I hope the humor is obvious. The patient is clearly in no condition to be answering survey questions, nor would they receive the feedback their looking for as their services aren’t complete. Yet in the business world, this scenario plays out more often than we’d like to admit.

We know that customer feedback — or Voice of Customer (VOC) — is essential for improving our products, services, and overall experience. Without it, we’re operating on guesswork and may fail to understand the CTQ (Critical-To-Quality) they’re looking for. But there’s another side to feedback collection that often gets overlooked: timing.


Why Timing Matters as Much as the Questions

The right feedback at the wrong time can feel intrusive, even damaging to the relationship. Imagine asking a customer for a Net Promoter Score while they’re still dealing with an unresolved service failure. Or requesting a testimonial moments after delivering bad news.

When customers are in the middle of an “ouch” moment — frustration, confusion, or even crisis — your priority should be helping them recover, not collecting data.


Striking the Right Balance

Here are three tips to get the timing right:

  1. Check the emotional temperature first.
    Is your customer stressed, upset, or distracted? If so, wait until the situation is resolved before asking for input.

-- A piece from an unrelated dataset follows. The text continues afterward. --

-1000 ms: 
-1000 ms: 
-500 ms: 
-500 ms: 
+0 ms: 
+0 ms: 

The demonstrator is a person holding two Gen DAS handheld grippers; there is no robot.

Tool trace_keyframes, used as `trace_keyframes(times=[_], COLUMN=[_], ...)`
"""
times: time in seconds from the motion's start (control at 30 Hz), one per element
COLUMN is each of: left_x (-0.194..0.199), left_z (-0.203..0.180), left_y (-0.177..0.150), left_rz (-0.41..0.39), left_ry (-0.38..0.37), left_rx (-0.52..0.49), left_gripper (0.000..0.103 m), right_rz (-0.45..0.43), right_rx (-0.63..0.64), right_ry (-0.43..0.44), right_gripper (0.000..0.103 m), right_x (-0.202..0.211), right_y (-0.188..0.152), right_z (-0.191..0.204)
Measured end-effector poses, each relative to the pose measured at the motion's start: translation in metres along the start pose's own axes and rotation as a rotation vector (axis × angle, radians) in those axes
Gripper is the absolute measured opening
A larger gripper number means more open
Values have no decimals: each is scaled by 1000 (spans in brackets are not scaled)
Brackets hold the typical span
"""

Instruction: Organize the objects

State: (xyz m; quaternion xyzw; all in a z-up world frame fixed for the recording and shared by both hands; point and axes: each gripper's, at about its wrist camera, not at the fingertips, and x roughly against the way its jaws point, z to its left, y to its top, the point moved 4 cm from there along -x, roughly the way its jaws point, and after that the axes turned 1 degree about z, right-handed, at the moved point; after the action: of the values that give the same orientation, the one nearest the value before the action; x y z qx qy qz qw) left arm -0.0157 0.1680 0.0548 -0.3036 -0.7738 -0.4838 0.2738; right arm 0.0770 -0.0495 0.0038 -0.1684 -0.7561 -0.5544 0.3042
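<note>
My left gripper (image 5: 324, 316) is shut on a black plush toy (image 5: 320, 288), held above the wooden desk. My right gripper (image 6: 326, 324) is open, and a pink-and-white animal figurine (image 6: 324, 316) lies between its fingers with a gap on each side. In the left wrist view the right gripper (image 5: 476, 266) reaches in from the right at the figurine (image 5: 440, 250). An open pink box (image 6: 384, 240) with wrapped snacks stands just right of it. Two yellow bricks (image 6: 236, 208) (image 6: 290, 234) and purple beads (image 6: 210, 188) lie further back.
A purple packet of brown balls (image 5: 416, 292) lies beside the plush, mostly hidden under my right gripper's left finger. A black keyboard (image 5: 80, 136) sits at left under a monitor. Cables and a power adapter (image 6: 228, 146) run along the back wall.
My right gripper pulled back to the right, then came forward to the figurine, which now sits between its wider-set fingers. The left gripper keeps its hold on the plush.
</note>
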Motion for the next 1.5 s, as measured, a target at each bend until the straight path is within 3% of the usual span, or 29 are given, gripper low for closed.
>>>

  2. Make it convenient for them, not just for you.
    Just because your process or metrics call for feedback at a certain touchpoint doesn’t mean it’s the best moment for your customer.

  3. Follow up quickly, but not instantly.
    The experience should still be fresh in their mind, but they should also have had time to reflect and decompress.


The Win-Win of Well-Timed Feedback

When you collect feedback at the right moment, you get better quality responses and stronger customer relationships. Customers feel heard, not hassled. And your data will reflect genuine insights rather than emotionally charged reactions.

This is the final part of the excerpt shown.